Por fin vemos un buen sitio de surf. La playa es bastante larga y hay picos por todos los sitios. Las olas son potentes, llevan mucho agua y son un poco cerrotes, pero algún surfer se marca unos buenos tubos. Nos pasamos un buen rato mirando ya que hay bastante gente, aunque como mucho 2 o tres en cada pico.

Playa Hermosa

De nuevo en marcha, atravesamos de hierro que se caen a pedazos, algunos están un poco torcidos y todo. Llegamos a Quepós y Manuel Antonio y rápidamente, casi al lado de la entrada al parque encontramos estas cabinas Ramírez. Nos queda una hora de sol y la playa está a 30 metros de las cabinas, Ixone tiene una herida en el dedo gordo del pie y no se puede bañar, pero yo si. Asistimos a una puesta de sol que nos deja flipados. Ixone desde la orilla venga a tirar fotos de un cielo alucinante.

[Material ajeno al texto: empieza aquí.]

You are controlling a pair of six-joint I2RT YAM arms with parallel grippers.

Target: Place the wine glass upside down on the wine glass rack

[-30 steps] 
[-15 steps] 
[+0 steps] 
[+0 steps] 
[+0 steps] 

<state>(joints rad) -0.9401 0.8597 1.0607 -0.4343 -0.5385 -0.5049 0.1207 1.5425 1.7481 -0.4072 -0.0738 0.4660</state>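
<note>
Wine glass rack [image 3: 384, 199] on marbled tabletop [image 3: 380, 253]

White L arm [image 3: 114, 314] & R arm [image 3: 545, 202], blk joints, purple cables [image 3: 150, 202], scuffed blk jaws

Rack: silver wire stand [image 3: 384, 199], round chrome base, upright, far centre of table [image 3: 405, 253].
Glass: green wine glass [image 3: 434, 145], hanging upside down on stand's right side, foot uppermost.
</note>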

Ixone en la playa de Manuel Antonio

Yo en el agua que refleja las llamaradas del cielo canturreo en voz baja. La sensación de amplitud del cielo, la transparencia, la intensidad de los colores y las luces, la rapidez con la que cambian, en fin, no sé si exagero si digo que es el atardecer más chulo que he vivido. Después de este éxtasis una cenita y a descansar a la habitación.